## Available data
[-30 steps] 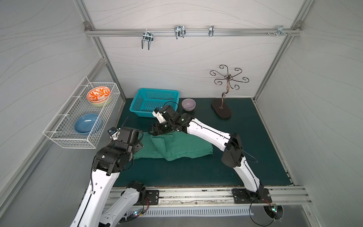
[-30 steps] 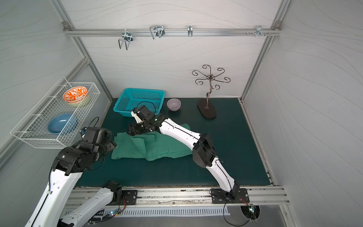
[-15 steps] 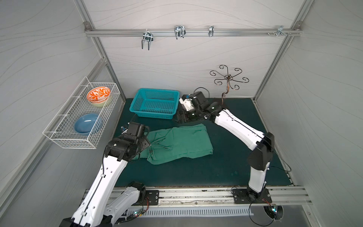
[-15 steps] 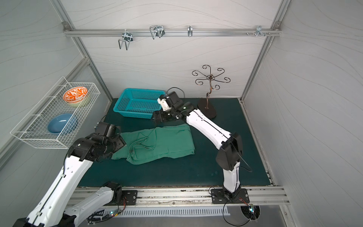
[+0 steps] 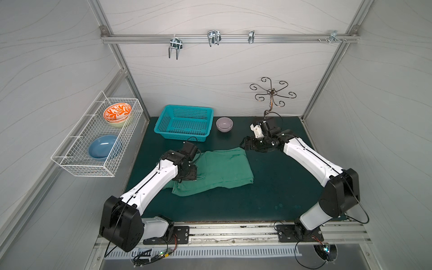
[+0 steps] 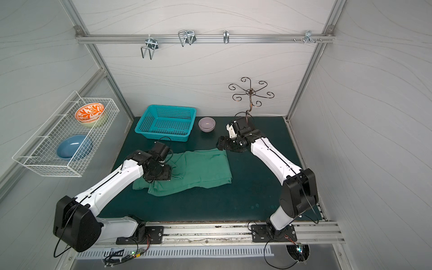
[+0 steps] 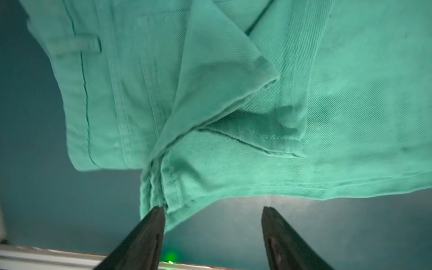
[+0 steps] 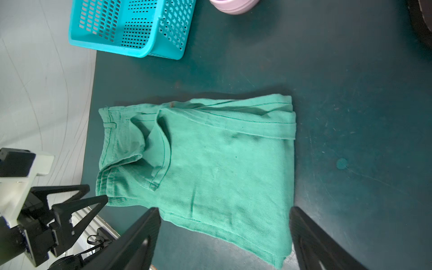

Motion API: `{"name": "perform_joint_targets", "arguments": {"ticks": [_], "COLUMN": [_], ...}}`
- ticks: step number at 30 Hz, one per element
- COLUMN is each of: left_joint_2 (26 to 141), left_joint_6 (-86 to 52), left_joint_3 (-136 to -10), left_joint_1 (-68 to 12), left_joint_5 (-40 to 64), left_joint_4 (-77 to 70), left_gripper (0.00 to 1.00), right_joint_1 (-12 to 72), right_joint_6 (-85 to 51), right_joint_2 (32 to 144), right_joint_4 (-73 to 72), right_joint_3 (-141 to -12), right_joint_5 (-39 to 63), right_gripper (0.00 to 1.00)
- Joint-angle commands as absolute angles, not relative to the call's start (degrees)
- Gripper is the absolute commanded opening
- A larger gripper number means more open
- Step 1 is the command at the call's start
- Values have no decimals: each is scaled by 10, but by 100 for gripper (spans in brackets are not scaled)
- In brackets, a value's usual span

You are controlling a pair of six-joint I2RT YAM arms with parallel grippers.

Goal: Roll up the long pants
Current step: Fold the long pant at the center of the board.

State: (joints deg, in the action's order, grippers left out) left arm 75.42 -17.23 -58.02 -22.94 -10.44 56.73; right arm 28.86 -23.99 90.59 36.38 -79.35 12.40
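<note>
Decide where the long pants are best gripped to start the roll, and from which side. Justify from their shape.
Probably the waistband end, where stacked layers form a thick edge on the mat. Approach from the robot's left, where the open left end effector sits beside that corner, so the long pants roll toward their folded end.

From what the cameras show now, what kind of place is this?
Probably a robot test booth: white panel walls on an aluminium frame, left arm and right arm bolted to a front rail, household props like the turquoise basket.
</note>
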Motion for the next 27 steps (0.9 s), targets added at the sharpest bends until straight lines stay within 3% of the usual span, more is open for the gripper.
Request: {"name": "perform_joint_targets", "arguments": {"ticks": [1, 3, 4, 12, 15, 23, 27], "left_joint_2": [765, 765, 767, 821, 844, 925, 938], "left_joint_6": [-21, 44, 75, 180, 203, 210, 213], "left_joint_3": [-592, -580, -574, -579, -573, -600, -601], "left_joint_1": [-232, -232, -231, -232, -232, -231, -231], "left_joint_5": [-162, -174, -179, -86, -121, -167, -179], "left_joint_4": [532, 522, 516, 520, 508, 477, 469], "left_gripper": [77, 85, 98, 100, 99, 72, 50], "right_joint_1": [280, 277, 275, 253, 244, 226, 213], "right_joint_6": [-238, -235, -234, -228, -225, -222, -222], "right_joint_2": [878, 872, 869, 865, 867, 865, 862], "right_joint_4": [355, 359, 359, 365, 367, 370, 371], "right_joint_3": [-788, -783, -777, -770, -773, -774, -774], "right_joint_5": [125, 124, 123, 131, 135, 138, 140], "right_gripper": [89, 89, 89, 89, 89, 89, 89]}}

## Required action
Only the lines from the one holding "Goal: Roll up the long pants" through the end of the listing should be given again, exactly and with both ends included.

## Response box
Goal: Roll up the long pants
Current step: Fold the long pant at the center of the board.

State: (joints deg, in the action's order, grippers left out) left arm 75.42 -17.23 -58.02 -22.94 -10.44 56.73; right arm 28.86 -23.99 90.59 36.38 -79.35 12.40
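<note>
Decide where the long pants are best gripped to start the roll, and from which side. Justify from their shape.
Probably the waistband end, where stacked layers form a thick edge on the mat. Approach from the robot's left, where the open left end effector sits beside that corner, so the long pants roll toward their folded end.

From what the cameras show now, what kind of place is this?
Probably a robot test booth: white panel walls on an aluminium frame, left arm and right arm bolted to a front rail, household props like the turquoise basket.
</note>
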Motion for the next 27 steps (0.9 s), targets added at the sharpest bends until straight lines stay within 3% of the usual span, more is open for the gripper.
Request: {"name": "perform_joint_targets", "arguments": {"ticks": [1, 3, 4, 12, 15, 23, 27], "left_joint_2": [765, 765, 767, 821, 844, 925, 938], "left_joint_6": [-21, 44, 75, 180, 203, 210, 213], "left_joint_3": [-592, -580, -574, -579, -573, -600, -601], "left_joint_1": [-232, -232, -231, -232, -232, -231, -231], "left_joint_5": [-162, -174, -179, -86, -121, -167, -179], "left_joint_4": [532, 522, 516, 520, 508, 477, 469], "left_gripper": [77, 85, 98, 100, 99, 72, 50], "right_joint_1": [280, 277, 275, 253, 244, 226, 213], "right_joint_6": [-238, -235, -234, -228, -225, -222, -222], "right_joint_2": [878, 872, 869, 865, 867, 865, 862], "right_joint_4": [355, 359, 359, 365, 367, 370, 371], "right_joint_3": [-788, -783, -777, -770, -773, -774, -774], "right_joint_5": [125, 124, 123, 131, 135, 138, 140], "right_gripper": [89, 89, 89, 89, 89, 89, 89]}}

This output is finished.